**Work instructions**
Each entry below is to be duplicated precisely.

Dataset items:
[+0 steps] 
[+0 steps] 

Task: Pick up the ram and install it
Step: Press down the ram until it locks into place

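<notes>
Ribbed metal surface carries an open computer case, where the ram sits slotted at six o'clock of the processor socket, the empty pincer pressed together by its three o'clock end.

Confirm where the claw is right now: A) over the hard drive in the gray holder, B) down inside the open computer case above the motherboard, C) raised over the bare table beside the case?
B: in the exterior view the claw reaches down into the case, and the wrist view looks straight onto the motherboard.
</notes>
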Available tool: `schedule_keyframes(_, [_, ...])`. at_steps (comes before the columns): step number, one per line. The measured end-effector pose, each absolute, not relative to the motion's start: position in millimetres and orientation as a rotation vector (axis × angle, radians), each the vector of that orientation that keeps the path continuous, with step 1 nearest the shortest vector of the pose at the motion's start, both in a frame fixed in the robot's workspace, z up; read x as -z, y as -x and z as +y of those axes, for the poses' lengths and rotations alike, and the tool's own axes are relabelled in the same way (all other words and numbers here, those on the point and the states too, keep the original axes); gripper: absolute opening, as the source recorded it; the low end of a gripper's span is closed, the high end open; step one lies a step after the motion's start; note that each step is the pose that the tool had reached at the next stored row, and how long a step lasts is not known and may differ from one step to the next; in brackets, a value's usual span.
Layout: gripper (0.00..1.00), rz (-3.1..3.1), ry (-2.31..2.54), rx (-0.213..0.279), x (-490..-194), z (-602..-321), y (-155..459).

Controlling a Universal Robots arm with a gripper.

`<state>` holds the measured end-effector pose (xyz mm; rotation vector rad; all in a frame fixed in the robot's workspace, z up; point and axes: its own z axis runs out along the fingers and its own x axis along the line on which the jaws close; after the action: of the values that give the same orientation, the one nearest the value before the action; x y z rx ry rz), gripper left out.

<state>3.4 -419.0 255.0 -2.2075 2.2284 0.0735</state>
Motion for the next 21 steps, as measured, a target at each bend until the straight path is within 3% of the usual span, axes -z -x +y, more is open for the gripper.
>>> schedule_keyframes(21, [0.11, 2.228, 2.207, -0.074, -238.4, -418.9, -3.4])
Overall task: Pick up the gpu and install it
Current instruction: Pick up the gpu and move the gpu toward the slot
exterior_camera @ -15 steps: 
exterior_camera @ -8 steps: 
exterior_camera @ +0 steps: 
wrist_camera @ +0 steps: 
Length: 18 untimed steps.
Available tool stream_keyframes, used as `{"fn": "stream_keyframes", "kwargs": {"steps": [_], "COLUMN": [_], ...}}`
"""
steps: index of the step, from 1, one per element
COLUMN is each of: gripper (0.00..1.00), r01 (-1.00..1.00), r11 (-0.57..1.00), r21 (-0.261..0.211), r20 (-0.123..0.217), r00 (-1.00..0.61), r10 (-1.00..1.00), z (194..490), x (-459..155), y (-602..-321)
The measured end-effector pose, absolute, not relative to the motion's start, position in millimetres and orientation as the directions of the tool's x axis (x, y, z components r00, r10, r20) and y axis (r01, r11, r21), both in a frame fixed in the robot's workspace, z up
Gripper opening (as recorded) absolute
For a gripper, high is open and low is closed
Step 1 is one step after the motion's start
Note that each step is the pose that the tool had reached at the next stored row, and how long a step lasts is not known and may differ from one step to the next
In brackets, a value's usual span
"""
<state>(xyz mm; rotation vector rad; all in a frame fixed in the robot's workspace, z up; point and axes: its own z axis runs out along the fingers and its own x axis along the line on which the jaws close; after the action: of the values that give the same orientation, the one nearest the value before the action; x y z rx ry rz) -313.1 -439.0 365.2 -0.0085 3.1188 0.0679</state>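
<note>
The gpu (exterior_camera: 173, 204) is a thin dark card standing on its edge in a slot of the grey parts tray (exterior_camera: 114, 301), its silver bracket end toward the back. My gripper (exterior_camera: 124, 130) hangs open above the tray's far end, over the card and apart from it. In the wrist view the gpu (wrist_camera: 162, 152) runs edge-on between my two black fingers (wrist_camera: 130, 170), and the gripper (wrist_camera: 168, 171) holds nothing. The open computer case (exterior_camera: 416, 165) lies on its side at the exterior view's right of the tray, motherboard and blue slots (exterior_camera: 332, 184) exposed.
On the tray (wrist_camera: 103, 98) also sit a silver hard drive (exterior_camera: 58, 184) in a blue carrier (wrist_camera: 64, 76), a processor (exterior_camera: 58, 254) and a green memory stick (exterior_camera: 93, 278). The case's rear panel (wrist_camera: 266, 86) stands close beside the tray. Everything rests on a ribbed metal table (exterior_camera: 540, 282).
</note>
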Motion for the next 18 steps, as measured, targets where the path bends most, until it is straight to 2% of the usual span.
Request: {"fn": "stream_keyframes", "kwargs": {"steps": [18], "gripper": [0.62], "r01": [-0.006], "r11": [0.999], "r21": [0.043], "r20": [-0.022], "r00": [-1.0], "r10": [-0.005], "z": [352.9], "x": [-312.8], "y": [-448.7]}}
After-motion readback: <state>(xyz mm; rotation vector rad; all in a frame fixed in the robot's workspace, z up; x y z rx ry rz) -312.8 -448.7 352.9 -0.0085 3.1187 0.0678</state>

**Response below**
[+0 steps] 
[+0 steps] 

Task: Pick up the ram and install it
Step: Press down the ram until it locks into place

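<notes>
Ribbed metal surface carries an open computer case, where the ram sits slotted at six o'clock of the processor socket, the empty pincer pressed together by its three o'clock end.

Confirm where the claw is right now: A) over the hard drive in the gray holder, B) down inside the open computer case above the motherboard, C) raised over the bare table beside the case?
B: in the exterior view the claw reaches down into the case, and the wrist view looks straight onto the motherboard.
</notes>
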Available tool: `schedule_keyframes(_, [_, ...])`. at_steps (comes before the columns): step number, one per line. The measured end-effector pose, each absolute, not relative to the motion's start: position in millimetres and orientation as a rotation vector (axis × angle, radians), each the vector of that orientation that keeps the path continuous, with step 1 nearest the shortest vector of the pose at the motion's start, both in a frame fixed in the robot's workspace, z up; read x as -z, y as -x and z as +y of those axes, for the poses' lengths and rotations alike, and the tool's own axes are relabelled in the same way (all other words and numbers here, those on the point and the states too, keep the original axes); gripper: absolute opening, as the source recorded it; the low end of a gripper's span is closed, the high end open; step one lies a step after the motion's start; note that each step is the pose that the tool had reached at the next stored row, and how long a step lasts is not known and may differ from one step to the next; in brackets, a value's usual span.
Layout: gripper (0.00..1.00), rz (-3.1..3.1), ry (-2.31..2.54), rx (-0.213..0.279), x (-490..-194), z (-602..-321), y (-155..459).

Controlling a Universal Robots arm with a gripper.

`<state>` holds the measured end-effector pose (xyz mm; rotation vector rad; all in a frame fixed in the robot's workspace, z up; point and axes: its own z axis runs out along the fingers and its own x axis along the line on which the jaws close; after the action: of the values that give the same orientation, the one nearest the value before the action; x y z rx ry rz), gripper left out.

<state>3.4 -419.0 255.0 -2.2075 2.2284 0.0735</state>
Motion for the next 21 steps, as measured, a target at each bend until the straight path is within 3% of the usual span, axes -z -x +y, more is open for the gripper.
>>> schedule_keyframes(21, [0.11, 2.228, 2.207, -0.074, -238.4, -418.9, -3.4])
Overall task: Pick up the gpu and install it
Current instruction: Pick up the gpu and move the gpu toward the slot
exterior_camera @ -15 steps: 
exterior_camera @ -8 steps: 
exterior_camera @ +0 steps: 
wrist_camera @ +0 steps: 
Length: 18 untimed steps.
Available tool stream_keyframes, used as `{"fn": "stream_keyframes", "kwargs": {"steps": [_], "COLUMN": [_], ...}}`
"""
steps: index of the step, from 1, one per element
COLUMN is each of: gripper (0.00..1.00), r01 (-1.00..1.00), r11 (-0.57..1.00), r21 (-0.261..0.211), r20 (-0.123..0.217), r00 (-1.00..0.61), r10 (-1.00..1.00), z (194..490), x (-459..155), y (-602..-321)
The measured end-effector pose, absolute, not relative to the motion's start, position in millimetres and orientation as the directions of the tool's x axis (x, y, z components r00, r10, r20) and y axis (r01, r11, r21), both in a frame fixed in the robot's workspace, z up
Gripper opening (as recorded) absolute
For a gripper, high is open and low is closed
Step 1 is one step after the motion's start
Note that each step is the pose that the tool had reached at the next stored row, and how long a step lasts is not known and may differ from one step to the next
In brackets, a value's usual span
"""
<state>(xyz mm; rotation vector rad; all in a frame fixed in the robot's workspace, z up; point and axes: its own z axis runs out along the fingers and its own x axis along the line on which the jaws close; after the action: of the values that give the same orientation, the one nearest the value before the action; x y z rx ry rz) -313.1 -439.0 365.2 -0.0085 3.1188 0.0679</state>
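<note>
The gpu (exterior_camera: 173, 204) is a thin dark card standing on its edge in a slot of the grey parts tray (exterior_camera: 114, 301), its silver bracket end toward the back. My gripper (exterior_camera: 124, 130) hangs open above the tray's far end, over the card and apart from it. In the wrist view the gpu (wrist_camera: 162, 152) runs edge-on between my two black fingers (wrist_camera: 130, 170), and the gripper (wrist_camera: 168, 171) holds nothing. The open computer case (exterior_camera: 416, 165) lies on its side at the exterior view's right of the tray, motherboard and blue slots (exterior_camera: 332, 184) exposed.
On the tray (wrist_camera: 103, 98) also sit a silver hard drive (exterior_camera: 58, 184) in a blue carrier (wrist_camera: 64, 76), a processor (exterior_camera: 58, 254) and a green memory stick (exterior_camera: 93, 278). The case's rear panel (wrist_camera: 266, 86) stands close beside the tray. Everything rests on a ribbed metal table (exterior_camera: 540, 282).
</note>
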Motion for the next 18 steps, as measured, targets where the path bends most, until it is straight to 2% of the usual span.
Request: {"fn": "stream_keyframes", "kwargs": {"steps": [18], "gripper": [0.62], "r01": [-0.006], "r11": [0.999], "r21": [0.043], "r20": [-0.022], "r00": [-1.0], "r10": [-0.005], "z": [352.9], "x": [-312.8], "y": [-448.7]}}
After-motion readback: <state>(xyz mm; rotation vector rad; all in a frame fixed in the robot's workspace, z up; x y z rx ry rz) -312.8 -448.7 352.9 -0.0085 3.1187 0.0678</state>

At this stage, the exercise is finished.